#10 Winter 2018

Wealthy Africans have the power to accelerate sustainable change in Africa

Poster for the film Black Panther. Copyright belongs to the distributor, Walt Disney Studios Motion Pictures, and the publisher, Marvel Studios.

A new generation of High Net Worth Africans could provide the financial muscle Africa needs to shift its fortunes.

Young Africans are increasingly expressing their ambitions and desires to be wealthy. Not only that, but they are aspiring to create intergenerational wealth. From land expropriation debates on Twitter to the enthusiasm surrounding the film Black Panther, set in a fictitious African country with great wealth, the topic of African wealth is taking centre stage. And whether in fact or fiction there is a growing awareness amongst Africans that wealth has the power to drive change and development to eradicate inequality and poverty on the continent.

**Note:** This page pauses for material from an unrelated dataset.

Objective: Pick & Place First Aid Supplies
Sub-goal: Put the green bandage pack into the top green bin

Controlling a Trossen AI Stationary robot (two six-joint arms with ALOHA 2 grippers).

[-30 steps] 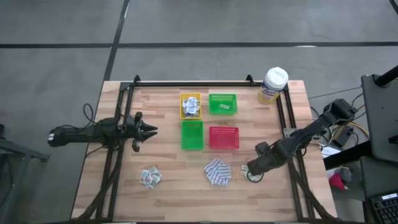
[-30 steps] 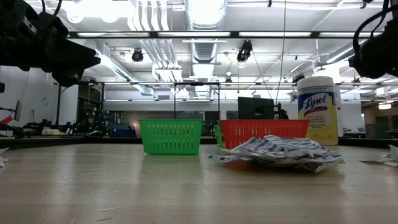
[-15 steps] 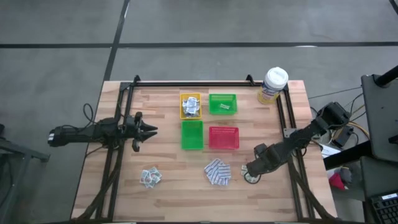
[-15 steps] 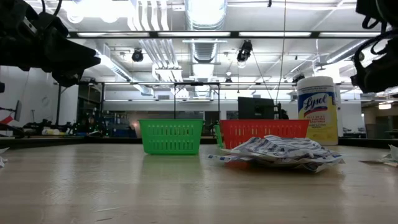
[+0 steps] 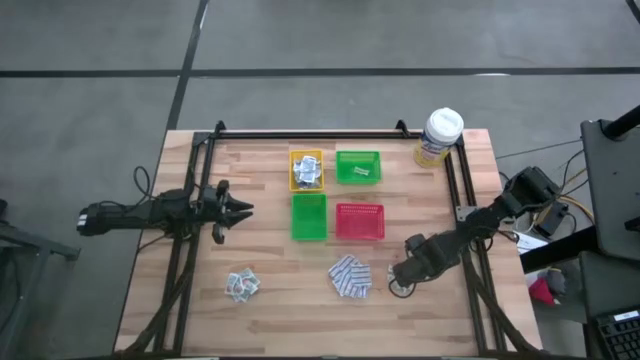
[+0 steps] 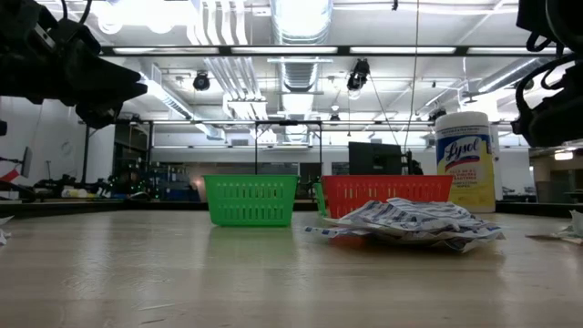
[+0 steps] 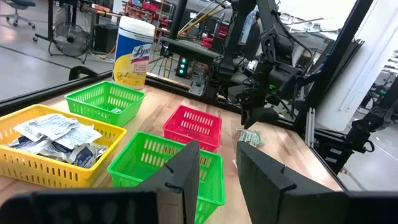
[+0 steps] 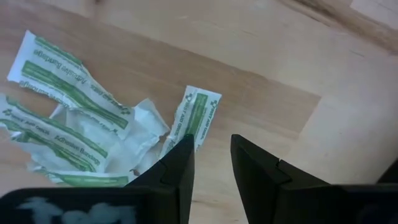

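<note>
Pale green strips (image 8: pixel 81 118) heaped on table's right edge, under my right gripper (image 8: pixel 211 163); its jaws slightly apart, nothing held. Thin, light, slippery paper, I'd pinch one strip's free end

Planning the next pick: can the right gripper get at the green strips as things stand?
Probably yes. The right gripper hangs right over the green strips, its fingers parted, with nothing between them and only bare table around the pile.
</note>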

The definition of wealth can be as debatable as that of inequality; however in monetary terms wealthy individuals, known as high net worth individuals, (HNWIs) are individuals with a minimum of US$1 million in net investable assets. The HNWI includes millionaires (US$ 1 milion – $10 million) multi-millionaires (US$10 million – US$30 million) and Ultra HNWIs (US$30 million or more ) in net investable assets. At the end of 2016 there were more than 13 million HNWIs globally, owning investable assets in the region of US$ 70 trillion.

African HNWIs accounted for a little over 1.1% of HNWI globally and owned 1.2% of the wealth assets. According to the AfrAsia Bank Africa Wealth report of 2017, the number of HNWIs in Africa is expected to rise by 36% by 2026. It is also estimated that at the end of 2016 US$132 billion in African HNWI assets were managed by wealth management companies in South Africa, the UK and Switzerland.

The wealth of individuals in Africa is the financial muscle that can potentially accelerate sustainable change for the continent. Whilst some may advocate for African governments to increase tax collection from HWNIs, getting more HNWIs to be committed to allocate their wealth to return-generating sustainable finance alternatives could complement governments’ roles in financing development and ultimately, sustainable change in Africa.

The goal of sustainable finance is to allocate more capital towards return-generating investable opportunities in the real economy in a manner that achieves sustainable development goals such as fighting social inequality or climate change, promoting gender equality and biodiversity. This is not only a European or US trend. According to the latest African Investing For Impact Barometer, as of the end of July 2017, more than US $428.29bn of investment assets in the Sub-Saharan regions of East, West and Southern Africa were allocated to investment strategies which seek to generate social or environmental impact whilst generating investment returns. However, the investing for impact industry is still in its infancy on the continent. The Barometer, which is published annually by the Bertha Centre for Social Innovation and Entrepreneurship at the UCT Graduate School of Business, reveals that while investment opportunities in sustainability and impact themes such as renewable energy, agriculture, inclusive financial services, socio-economic transformation as well as infrastructure exist, they are still largely untapped.

Global asset and wealth management trends are pointing to an increased demand for these approaches to investment among HNWIs. European surveys have pinpointed HNWIs as an important agent of change and acceleration of sustainable finance notably around sustainability and impact investing. A similar survey in South Africa on a database of more than 800 HNWIs demonstrates that despite some present investment and future appetite from South African HNWIs, the lack of marketing and information provided by fund managers and investment advisors appears to be hampering further uptake.

Undoubtedly, top fund managers in Africa who are leading the way on sustainable and impact investing could do a better job to connect their private wealth clients to the positive financial and sustainable impact they could achieve for the continent through their wealth – without sacrificing returns.

Much also still need to be done to make sure that the wealthy African elite – young and old – are aware of the options available and that they understand that they themselves hold a good deal of power to bring about positive change in their respective countries and on the continent as a whole. Wealthy investors should be asking more questions of their fund managers as to where their funds are being invested and ideally, leading by example, in investing for impact and steering the continent towards a brighter future.